> _Prompt_:
The listing below must be copied exactly and in full.

....

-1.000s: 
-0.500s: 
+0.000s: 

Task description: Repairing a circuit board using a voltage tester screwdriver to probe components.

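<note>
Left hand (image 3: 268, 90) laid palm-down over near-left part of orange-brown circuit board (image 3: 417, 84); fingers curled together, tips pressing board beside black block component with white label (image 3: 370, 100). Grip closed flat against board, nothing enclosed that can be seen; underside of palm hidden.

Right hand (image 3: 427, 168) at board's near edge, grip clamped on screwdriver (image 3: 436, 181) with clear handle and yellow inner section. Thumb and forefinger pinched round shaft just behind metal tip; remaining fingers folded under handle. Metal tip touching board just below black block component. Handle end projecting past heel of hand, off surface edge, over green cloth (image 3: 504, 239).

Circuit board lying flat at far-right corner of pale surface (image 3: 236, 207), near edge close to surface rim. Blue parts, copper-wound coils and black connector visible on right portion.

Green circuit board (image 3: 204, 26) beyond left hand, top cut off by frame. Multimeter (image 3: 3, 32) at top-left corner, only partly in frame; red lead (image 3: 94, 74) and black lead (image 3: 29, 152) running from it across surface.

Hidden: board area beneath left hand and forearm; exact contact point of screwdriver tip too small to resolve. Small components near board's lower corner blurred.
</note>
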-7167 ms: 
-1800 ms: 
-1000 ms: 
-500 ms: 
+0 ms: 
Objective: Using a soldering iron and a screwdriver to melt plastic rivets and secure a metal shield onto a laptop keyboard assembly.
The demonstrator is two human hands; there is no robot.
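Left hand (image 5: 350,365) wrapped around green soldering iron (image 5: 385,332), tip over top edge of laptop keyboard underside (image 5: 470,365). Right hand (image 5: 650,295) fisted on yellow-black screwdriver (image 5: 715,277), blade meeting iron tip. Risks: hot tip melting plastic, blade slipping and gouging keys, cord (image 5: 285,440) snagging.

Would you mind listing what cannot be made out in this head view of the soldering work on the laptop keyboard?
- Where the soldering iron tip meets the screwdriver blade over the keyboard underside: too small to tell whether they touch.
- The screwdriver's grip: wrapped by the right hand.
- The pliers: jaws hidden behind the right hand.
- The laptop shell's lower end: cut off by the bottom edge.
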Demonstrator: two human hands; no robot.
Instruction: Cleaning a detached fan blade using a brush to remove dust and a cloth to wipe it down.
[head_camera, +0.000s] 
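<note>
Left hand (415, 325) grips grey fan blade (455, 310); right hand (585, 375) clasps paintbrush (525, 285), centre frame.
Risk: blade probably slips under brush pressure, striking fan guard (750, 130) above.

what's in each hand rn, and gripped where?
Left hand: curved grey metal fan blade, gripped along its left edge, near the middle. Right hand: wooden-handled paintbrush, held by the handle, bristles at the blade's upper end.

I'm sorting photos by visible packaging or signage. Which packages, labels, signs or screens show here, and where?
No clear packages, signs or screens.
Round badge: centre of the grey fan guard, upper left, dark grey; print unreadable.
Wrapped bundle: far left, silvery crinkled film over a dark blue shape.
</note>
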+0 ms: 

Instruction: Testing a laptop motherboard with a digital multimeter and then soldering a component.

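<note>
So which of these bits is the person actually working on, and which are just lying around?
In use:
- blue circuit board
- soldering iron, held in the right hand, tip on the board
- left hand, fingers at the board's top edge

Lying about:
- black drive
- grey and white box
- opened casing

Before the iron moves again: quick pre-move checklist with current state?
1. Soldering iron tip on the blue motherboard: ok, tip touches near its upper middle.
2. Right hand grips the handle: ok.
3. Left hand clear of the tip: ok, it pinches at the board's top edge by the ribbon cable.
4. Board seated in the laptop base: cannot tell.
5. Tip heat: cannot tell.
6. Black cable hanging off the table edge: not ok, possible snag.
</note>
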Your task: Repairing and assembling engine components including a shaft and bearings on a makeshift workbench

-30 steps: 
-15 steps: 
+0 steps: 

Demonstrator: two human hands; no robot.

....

> _Answer area_:
-1.000s: 
-0.500s: 
+0.000s: 

Task description: Repairing a circuit board using a voltage tester screwdriver to probe components.

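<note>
Left hand (image 3: 268, 90) laid palm-down over near-left part of orange-brown circuit board (image 3: 417, 84); fingers curled together, tips pressing board beside black block component with white label (image 3: 370, 100). Grip closed flat against board, nothing enclosed that can be seen; underside of palm hidden.

Right hand (image 3: 427, 168) at board's near edge, grip clamped on screwdriver (image 3: 436, 181) with clear handle and yellow inner section. Thumb and forefinger pinched round shaft just behind metal tip; remaining fingers folded under handle. Metal tip touching board just below black block component. Handle end projecting past heel of hand, off surface edge, over green cloth (image 3: 504, 239).

Circuit board lying flat at far-right corner of pale surface (image 3: 236, 207), near edge close to surface rim. Blue parts, copper-wound coils and black connector visible on right portion.

Green circuit board (image 3: 204, 26) beyond left hand, top cut off by frame. Multimeter (image 3: 3, 32) at top-left corner, only partly in frame; red lead (image 3: 94, 74) and black lead (image 3: 29, 152) running from it across surface.

Hidden: board area beneath left hand and forearm; exact contact point of screwdriver tip too small to resolve. Small components near board's lower corner blurred.
</note>
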-7167 ms: 
-1800 ms: 
-1000 ms: 
-500 ms: 
+0 ms: 
Objective: Using a soldering iron and a screwdriver to melt plastic rivets and secure a metal shield onto a laptop keyboard assembly.
The demonstrator is two human hands; there is no robot.
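Left hand (image 5: 350,365) wrapped around green soldering iron (image 5: 385,332), tip over top edge of laptop keyboard underside (image 5: 470,365). Right hand (image 5: 650,295) fisted on yellow-black screwdriver (image 5: 715,277), blade meeting iron tip. Risks: hot tip melting plastic, blade slipping and gouging keys, cord (image 5: 285,440) snagging.

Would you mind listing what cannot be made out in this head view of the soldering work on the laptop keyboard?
- Where the soldering iron tip meets the screwdriver blade over the keyboard underside: too small to tell whether they touch.
- The screwdriver's grip: wrapped by the right hand.
- The pliers: jaws hidden behind the right hand.
- The laptop shell's lower end: cut off by the bottom edge.
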Demonstrator: two human hands; no robot.
Instruction: Cleaning a detached fan blade using a brush to remove dust and a cloth to wipe it down.
[head_camera, +0.000s] 
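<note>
Left hand (415, 325) grips grey fan blade (455, 310); right hand (585, 375) clasps paintbrush (525, 285), centre frame.
Risk: blade probably slips under brush pressure, striking fan guard (750, 130) above.

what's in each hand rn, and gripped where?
Left hand: curved grey metal fan blade, gripped along its left edge, near the middle. Right hand: wooden-handled paintbrush, held by the handle, bristles at the blade's upper end.

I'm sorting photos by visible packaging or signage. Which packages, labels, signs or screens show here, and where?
No clear packages, signs or screens.
Round badge: centre of the grey fan guard, upper left, dark grey; print unreadable.
Wrapped bundle: far left, silvery crinkled film over a dark blue shape.
</note>
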+0 ms: 

Instruction: Testing a laptop motherboard with a digital multimeter and then soldering a component.

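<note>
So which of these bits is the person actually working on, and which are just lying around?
In use:
- blue circuit board
- soldering iron, held in the right hand, tip on the board
- left hand, fingers at the board's top edge

Lying about:
- black drive
- grey and white box
- opened casing

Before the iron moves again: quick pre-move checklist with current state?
1. Soldering iron tip on the blue motherboard: ok, tip touches near its upper middle.
2. Right hand grips the handle: ok.
3. Left hand clear of the tip: ok, it pinches at the board's top edge by the ribbon cable.
4. Board seated in the laptop base: cannot tell.
5. Tip heat: cannot tell.
6. Black cable hanging off the table edge: not ok, possible snag.
</note>
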Your task: Repairing and assembling engine components including a shaft and bearings on a makeshift workbench

-30 steps: 
-15 steps: 
+0 steps: 

Demonstrator: two human hands; no robot.

The complete answer has now been given.